BitmapConstructAgg¶
Overview¶
BitmapConstructAgg is an imperative aggregate function that constructs a bitmap by setting bits at positions specified by input long values. It accumulates multiple bit positions into a single binary bitmap structure during aggregation.
Syntax¶
Arguments¶
| Argument | Type | Description |
|---|---|---|
| child | Expression (Long) | The bit position to set in the bitmap (must evaluate to LongType) |
| mutableAggBufferOffset | Int | Offset for mutable aggregation buffer (internal) |
| inputAggBufferOffset | Int | Offset for input aggregation buffer (internal) |
Return Type¶
BinaryType - Returns a fixed-size binary array representing the constructed bitmap.
Supported Data Types¶
- Input: LongType only (implicit casting supported via ImplicitCastInputTypes)
- Output: BinaryType (binary array)
Algorithm¶
- Initializes a fixed-size binary buffer filled with zeros using
BitmapExpressionUtils.NUM_BYTES - For each input position, validates the bit position is within valid range (0 to 8 * bitmap.length - 1)
- Calculates byte position using integer division (position / 8) and bit offset using modulo (position % 8)
- Sets the corresponding bit using bitwise OR operation:
bitmap(bytePosition) | (1 << bit) - Merges bitmaps during aggregation using
BitmapExpressionUtils.bitmapMerge
Partitioning Behavior¶
This expression affects partitioning as follows:
- Does not preserve partitioning due to aggregation nature
- Requires shuffle for global aggregation across partitions
- Partial aggregation can occur within partitions before shuffle
Edge Cases¶
- Null handling: Null input positions are ignored (skipped without error)
- Empty input: Returns a bitmap filled with all zeros as the default result
- Invalid positions: Throws
QueryExecutionErrors.invalidBitmapPositionErrorfor positions < 0 or >= (8 * bitmap.length) - Buffer overflow: Fixed-size bitmap prevents dynamic expansion beyond
BitmapExpressionUtils.NUM_BYTES
Code Generation¶
This expression uses interpreted mode execution as it extends ImperativeAggregate, which does not support Tungsten code generation.
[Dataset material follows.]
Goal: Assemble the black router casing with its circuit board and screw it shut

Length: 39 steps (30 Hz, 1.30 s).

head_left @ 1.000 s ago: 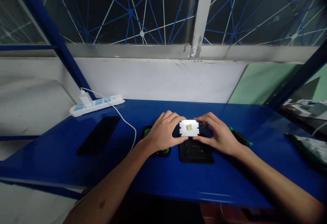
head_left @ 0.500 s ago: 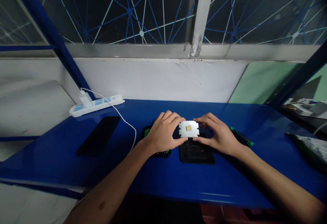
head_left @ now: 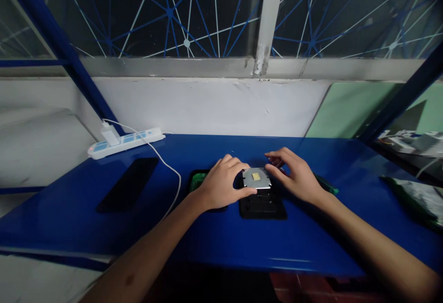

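The left hand [head_left: 223, 184] is back up, its fingers bent in a pinch and its thumb [head_left: 247, 192] stretched toward the right hand [head_left: 299, 176], which is apart from it, fingers loosely curved and parted from the thumb. Both bare forearms slant inward, the left forearm [head_left: 155, 250] bearing a dark spot [head_left: 129, 279].

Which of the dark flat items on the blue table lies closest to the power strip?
The plain black slab, left of the white cable; the black tray and green-and-black case lie farther right.
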Each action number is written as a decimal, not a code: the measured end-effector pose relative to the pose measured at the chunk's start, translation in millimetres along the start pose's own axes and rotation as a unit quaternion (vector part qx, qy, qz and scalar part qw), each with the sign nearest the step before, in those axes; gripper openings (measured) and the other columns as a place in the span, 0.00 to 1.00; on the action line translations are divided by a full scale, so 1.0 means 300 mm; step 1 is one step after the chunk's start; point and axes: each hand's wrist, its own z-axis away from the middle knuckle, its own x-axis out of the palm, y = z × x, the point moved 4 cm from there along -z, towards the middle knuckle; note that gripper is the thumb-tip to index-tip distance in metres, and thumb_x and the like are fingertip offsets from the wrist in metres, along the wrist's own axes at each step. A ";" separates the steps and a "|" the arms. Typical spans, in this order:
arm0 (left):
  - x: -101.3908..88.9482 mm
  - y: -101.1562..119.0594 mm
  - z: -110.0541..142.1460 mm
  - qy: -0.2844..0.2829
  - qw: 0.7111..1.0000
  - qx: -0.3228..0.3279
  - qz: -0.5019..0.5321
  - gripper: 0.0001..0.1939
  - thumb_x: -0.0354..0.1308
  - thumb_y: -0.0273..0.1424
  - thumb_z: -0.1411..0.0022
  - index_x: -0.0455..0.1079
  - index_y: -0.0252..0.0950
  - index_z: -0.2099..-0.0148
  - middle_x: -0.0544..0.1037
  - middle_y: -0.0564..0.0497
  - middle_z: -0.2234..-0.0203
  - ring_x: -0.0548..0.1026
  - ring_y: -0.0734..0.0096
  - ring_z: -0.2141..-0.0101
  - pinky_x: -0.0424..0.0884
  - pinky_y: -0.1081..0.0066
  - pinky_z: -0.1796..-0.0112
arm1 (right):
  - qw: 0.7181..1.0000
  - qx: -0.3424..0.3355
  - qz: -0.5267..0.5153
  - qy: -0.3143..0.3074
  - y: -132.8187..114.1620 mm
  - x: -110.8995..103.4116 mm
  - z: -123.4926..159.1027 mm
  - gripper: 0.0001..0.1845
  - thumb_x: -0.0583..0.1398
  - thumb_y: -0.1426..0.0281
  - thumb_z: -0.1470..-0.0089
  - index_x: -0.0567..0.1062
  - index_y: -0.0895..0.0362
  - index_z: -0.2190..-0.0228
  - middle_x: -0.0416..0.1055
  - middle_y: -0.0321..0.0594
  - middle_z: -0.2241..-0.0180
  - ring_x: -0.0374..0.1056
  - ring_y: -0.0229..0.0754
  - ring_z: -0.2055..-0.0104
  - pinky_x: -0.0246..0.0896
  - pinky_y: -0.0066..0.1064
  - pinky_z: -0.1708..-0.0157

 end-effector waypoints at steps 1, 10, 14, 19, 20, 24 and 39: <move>0.004 0.002 0.001 -0.006 1.000 0.000 0.002 0.21 0.67 0.45 0.41 0.71 0.40 0.51 0.77 0.48 0.55 0.70 0.54 0.53 0.69 0.55 0.53 | 1.000 0.010 0.009 0.003 0.007 0.003 -0.002 0.15 0.58 0.60 0.36 0.73 0.54 0.51 0.71 0.43 0.60 0.72 0.45 0.61 0.72 0.42 0.58; 0.043 0.010 0.010 -0.046 0.999 0.020 -0.005 0.23 0.66 0.46 0.40 0.70 0.39 0.48 0.75 0.48 0.56 0.69 0.55 0.53 0.68 0.55 0.51 | 0.989 0.078 0.118 -0.049 0.076 0.042 0.000 0.18 0.57 0.58 0.37 0.74 0.55 0.51 0.73 0.48 0.53 0.70 0.56 0.48 0.68 0.52 0.49; 0.051 0.018 0.012 -0.053 0.998 0.028 -0.004 0.21 0.66 0.46 0.40 0.71 0.40 0.50 0.75 0.48 0.55 0.70 0.55 0.52 0.67 0.55 0.49 | 0.983 0.074 0.156 -0.054 0.101 0.051 0.003 0.18 0.54 0.59 0.35 0.74 0.56 0.51 0.73 0.50 0.51 0.69 0.57 0.48 0.68 0.53 0.49; 0.064 0.028 0.010 -0.068 0.997 0.019 -0.003 0.21 0.64 0.48 0.40 0.72 0.40 0.51 0.75 0.48 0.54 0.70 0.54 0.52 0.67 0.54 0.50 | 0.975 0.078 0.203 -0.044 0.127 0.057 0.008 0.17 0.53 0.63 0.36 0.75 0.56 0.51 0.74 0.51 0.53 0.69 0.58 0.51 0.68 0.52 0.51; 0.066 0.028 0.010 -0.071 0.997 0.016 -0.001 0.21 0.64 0.48 0.40 0.72 0.40 0.51 0.75 0.48 0.54 0.70 0.54 0.52 0.67 0.54 0.50 | 0.972 0.084 0.214 -0.048 0.131 0.060 0.010 0.17 0.54 0.63 0.36 0.75 0.57 0.51 0.74 0.52 0.53 0.69 0.58 0.51 0.68 0.52 0.51; 0.072 0.025 0.010 -0.078 0.997 0.009 0.002 0.22 0.64 0.50 0.40 0.73 0.41 0.52 0.74 0.48 0.54 0.70 0.54 0.52 0.67 0.53 0.49 | 0.963 0.109 0.234 -0.080 0.145 0.074 0.018 0.18 0.55 0.64 0.36 0.76 0.57 0.50 0.75 0.53 0.54 0.71 0.57 0.52 0.69 0.49 0.52; 0.080 0.020 0.019 -0.091 0.996 0.021 -0.005 0.24 0.60 0.52 0.36 0.73 0.42 0.48 0.73 0.47 0.53 0.70 0.55 0.53 0.68 0.57 0.52 | 0.970 0.108 0.199 -0.088 0.160 0.064 0.014 0.14 0.54 0.68 0.36 0.75 0.54 0.54 0.76 0.47 0.57 0.74 0.50 0.59 0.69 0.41 0.60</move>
All operations fall back to the eval() method implementation.
Examples¶
-- Construct bitmap from user IDs
SELECT bitmap_construct_agg(user_id) FROM events GROUP BY session_id;
-- Create bitmap of active days (0-6 for week days)
SELECT bitmap_construct_agg(day_of_week) FROM user_activity GROUP BY user_id;
// DataFrame API usage
import org.apache.spark.sql.functions._
// Construct bitmap of product categories
df.groupBy("store_id")
.agg(expr("bitmap_construct_agg(category_id)").alias("category_bitmap"))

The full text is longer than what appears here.